*Task brief*. Shown below are entries with pictures; the line with "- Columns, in" through the line with "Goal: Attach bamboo" is the span to retype exactly, and the pictures stay out.

Stored data entries
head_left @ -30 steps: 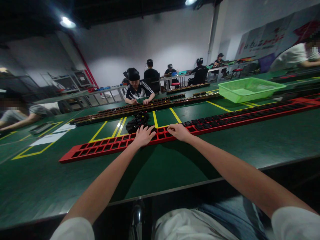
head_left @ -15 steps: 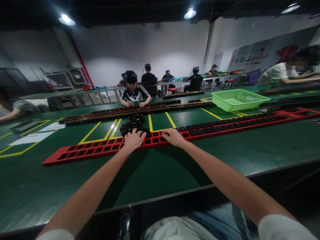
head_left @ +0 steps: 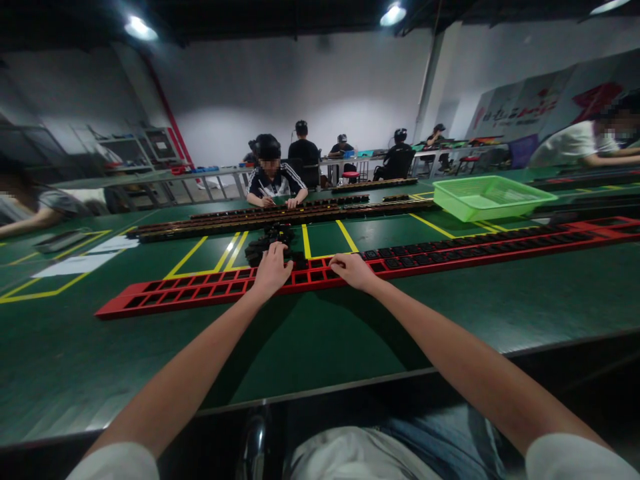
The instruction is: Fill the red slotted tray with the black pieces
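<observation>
A long red frame (head_left: 235, 289) with two rows of square openings lies across the green table before me. Small square black pieces (head_left: 440, 252) fill its right stretch, while openings on the left are bare. My left hand (head_left: 271, 270) is over the frame's far edge, fingertips at a heap of black pieces (head_left: 257, 252), thumb apart from the fingers. Whether it touches a piece is hidden. My right hand (head_left: 354, 272) rests at the frame just left of the filled openings, its fingers pinched together. What they hold, if anything, cannot be made out.
A light green plastic basket (head_left: 493, 200) stands beyond the frame on the right. Long dark strips (head_left: 240, 220) lie farther back, before a co-worker (head_left: 275, 177). White papers (head_left: 85, 259) and yellow tape lines mark the table's left side. Other people sit at both sides.
The view has shifted slightly, moving the scene right. My left hand's fingers have drawn closer together at the black heap. My right hand stays pinched at about the same place on the frame.
</observation>
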Tool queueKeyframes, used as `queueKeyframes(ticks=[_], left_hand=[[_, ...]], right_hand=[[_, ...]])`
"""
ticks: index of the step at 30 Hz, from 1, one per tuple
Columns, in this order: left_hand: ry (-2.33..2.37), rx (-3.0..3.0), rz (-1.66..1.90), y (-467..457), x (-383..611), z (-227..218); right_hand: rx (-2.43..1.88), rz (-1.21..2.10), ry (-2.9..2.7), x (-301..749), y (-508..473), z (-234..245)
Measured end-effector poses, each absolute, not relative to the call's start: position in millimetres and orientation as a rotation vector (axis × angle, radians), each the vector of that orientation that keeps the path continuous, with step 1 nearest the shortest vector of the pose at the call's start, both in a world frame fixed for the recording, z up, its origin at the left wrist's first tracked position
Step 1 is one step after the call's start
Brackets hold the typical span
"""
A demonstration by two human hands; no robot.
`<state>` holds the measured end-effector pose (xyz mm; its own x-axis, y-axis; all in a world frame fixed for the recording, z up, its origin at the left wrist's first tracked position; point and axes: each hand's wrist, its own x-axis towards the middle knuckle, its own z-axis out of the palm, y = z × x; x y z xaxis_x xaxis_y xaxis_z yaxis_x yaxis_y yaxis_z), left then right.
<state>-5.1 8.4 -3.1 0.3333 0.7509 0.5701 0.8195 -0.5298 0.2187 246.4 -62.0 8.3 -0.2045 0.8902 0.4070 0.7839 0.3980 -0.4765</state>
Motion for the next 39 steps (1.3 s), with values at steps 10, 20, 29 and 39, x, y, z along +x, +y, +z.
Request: queueKeyframes(ticks=[10, 20, 29, 39], left_hand=[[-1.558, -2.556, -1.153, 0, -24, 12], [-1.349, -2.733, -1.089, -1, -24, 2], [-1.225, -2.818, -0.894, 4, -23, -5], [-1.368, -2.736, -0.755, 8, -25, -9]], right_hand=[[-1.429, 0.254, -1.992, 244, -62, 8], [-1.412, 0.209, -1.999, 246, -61, 7], [-1.421, 0.223, -1.993, 246, -60, 7], [-1.401, 0.219, -1.996, 246, -61, 7]])
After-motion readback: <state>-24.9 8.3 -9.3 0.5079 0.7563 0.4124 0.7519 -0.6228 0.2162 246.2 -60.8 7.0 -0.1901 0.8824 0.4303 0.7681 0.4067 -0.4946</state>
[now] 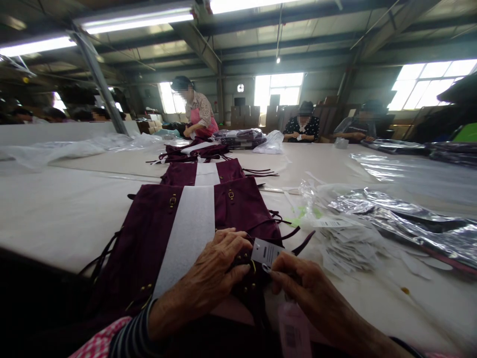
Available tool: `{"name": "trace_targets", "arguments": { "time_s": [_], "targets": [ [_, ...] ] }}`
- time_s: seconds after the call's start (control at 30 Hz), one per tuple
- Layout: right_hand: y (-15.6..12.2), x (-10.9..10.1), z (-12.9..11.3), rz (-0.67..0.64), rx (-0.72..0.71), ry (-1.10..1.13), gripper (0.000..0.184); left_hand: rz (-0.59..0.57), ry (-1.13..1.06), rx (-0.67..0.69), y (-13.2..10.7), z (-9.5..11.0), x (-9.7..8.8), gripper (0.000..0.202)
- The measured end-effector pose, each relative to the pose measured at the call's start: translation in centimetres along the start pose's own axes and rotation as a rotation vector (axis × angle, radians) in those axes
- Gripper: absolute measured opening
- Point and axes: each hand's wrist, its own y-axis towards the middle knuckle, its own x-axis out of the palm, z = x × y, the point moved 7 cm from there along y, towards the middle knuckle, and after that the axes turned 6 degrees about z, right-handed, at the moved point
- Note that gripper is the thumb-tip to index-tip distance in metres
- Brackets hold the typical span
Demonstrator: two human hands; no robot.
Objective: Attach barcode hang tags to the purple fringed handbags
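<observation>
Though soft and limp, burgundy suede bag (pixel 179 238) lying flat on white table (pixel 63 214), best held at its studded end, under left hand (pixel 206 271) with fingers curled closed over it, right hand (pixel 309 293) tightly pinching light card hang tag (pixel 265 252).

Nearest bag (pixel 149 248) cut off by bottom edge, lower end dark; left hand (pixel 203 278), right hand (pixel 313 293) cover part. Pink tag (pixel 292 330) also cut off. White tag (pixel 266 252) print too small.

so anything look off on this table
A small amber speck sits on the white table right of the loose paper tags; too small to tell if it's a stain or a bead.
</observation>
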Motion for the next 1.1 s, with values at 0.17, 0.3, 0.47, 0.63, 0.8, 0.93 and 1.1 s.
{"name": "trace_targets", "arguments": {
  "time_s": [0.17, 0.3, 0.47, 0.63, 0.8, 0.93, 1.1],
  "targets": [
    [0.4, 0.8, -0.2, -0.058, -0.002, -0.02, 0.018, 0.011, -0.084, -0.027, 0.0, -0.4, 0.0, 0.026],
    [0.7, 1.2, 0.1, -0.087, 0.044, 0.006, 0.018, 0.032, -0.144, -0.045, 0.2, -0.7, 0.0, 0.023],
    [0.9, 1.9, 0.6, -0.124, 0.187, 0.145, 0.016, 0.034, -0.188, -0.023, 0.5, -1.0, 0.3, 0.024],
    [0.9, 3.0, 0.8, -0.123, 0.357, 0.283, 0.02, 0.055, -0.223, 0.004, 0.5, -1.4, 0.3, 0.026],
    [0.5, 4.2, 1.0, -0.11, 0.477, 0.48, 0.029, 0.098, -0.302, 0.003, 0.4, -1.8, -0.1, 0.027],
    [0.1, 4.8, 1.3, -0.084, 0.543, 0.664, 0.03, 0.134, -0.332, 0.032, 0.3, -1.8, -0.4, 0.021],
    [0.0, 5.1, 1.4, -0.095, 0.56, 0.709, 0.031, 0.173, -0.239, 0.173, 0.1, -1.1, -0.8, 0.023]
  ]
}}
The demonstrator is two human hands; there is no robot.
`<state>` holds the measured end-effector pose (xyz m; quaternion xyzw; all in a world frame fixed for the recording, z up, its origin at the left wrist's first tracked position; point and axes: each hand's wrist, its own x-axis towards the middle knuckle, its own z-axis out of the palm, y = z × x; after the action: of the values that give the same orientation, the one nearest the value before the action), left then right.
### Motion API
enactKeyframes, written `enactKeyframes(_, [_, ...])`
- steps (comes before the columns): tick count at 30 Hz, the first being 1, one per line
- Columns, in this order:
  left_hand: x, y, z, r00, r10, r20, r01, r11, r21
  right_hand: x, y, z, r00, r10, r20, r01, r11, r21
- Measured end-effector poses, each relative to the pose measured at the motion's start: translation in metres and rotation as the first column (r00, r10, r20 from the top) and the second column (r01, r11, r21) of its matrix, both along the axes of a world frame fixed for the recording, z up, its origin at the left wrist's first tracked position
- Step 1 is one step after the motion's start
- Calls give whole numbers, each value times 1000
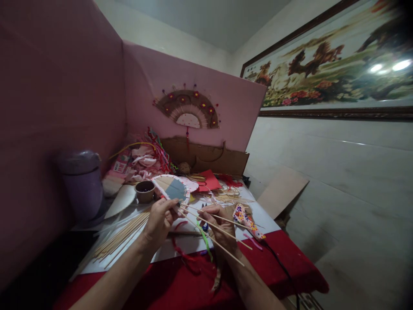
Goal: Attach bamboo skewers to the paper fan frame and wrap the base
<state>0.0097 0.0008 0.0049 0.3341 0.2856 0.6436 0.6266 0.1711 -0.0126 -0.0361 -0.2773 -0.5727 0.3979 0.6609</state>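
Observation:
My left hand (160, 220) is closed around the base of a round paper fan piece (172, 187) with grey and tan sections. Several thin bamboo sticks (215, 229) fan out from that base toward the lower right. My right hand (218, 223) is closed in a pinch on these sticks, just right of the left hand. Both hands hover above a white sheet (190, 243) on the red-covered table (284, 262). A green strip (204, 239) hangs below the hands.
A bundle of bamboo sticks (121, 237) lies at the left. A brown bowl (145, 191), a purple lidded pot (81, 181), a colourful spotted glue gun (248, 221), red paper (209, 180), cardboard (206, 157) and a finished fan (188, 110) on the pink wall surround the work area.

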Motion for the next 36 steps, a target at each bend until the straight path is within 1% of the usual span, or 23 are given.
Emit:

*Expected answer*.
- Columns, in this order:
  left_hand: x, y, z, r00, r10, r20, r01, r11, r21
  right_hand: x, y, z, r00, r10, r20, r01, r11, r21
- Measured end-effector poses, each relative to the pose measured at the motion's start: translation in metres and rotation as the first column (r00, r10, r20 from the top) and the second column (r01, r11, r21) of its matrix, both along the axes of a world frame fixed for the recording, z up, its origin at the left wrist's first tracked position
- Step 1 is one step after the motion's start
- Calls give whole numbers, each value times 1000
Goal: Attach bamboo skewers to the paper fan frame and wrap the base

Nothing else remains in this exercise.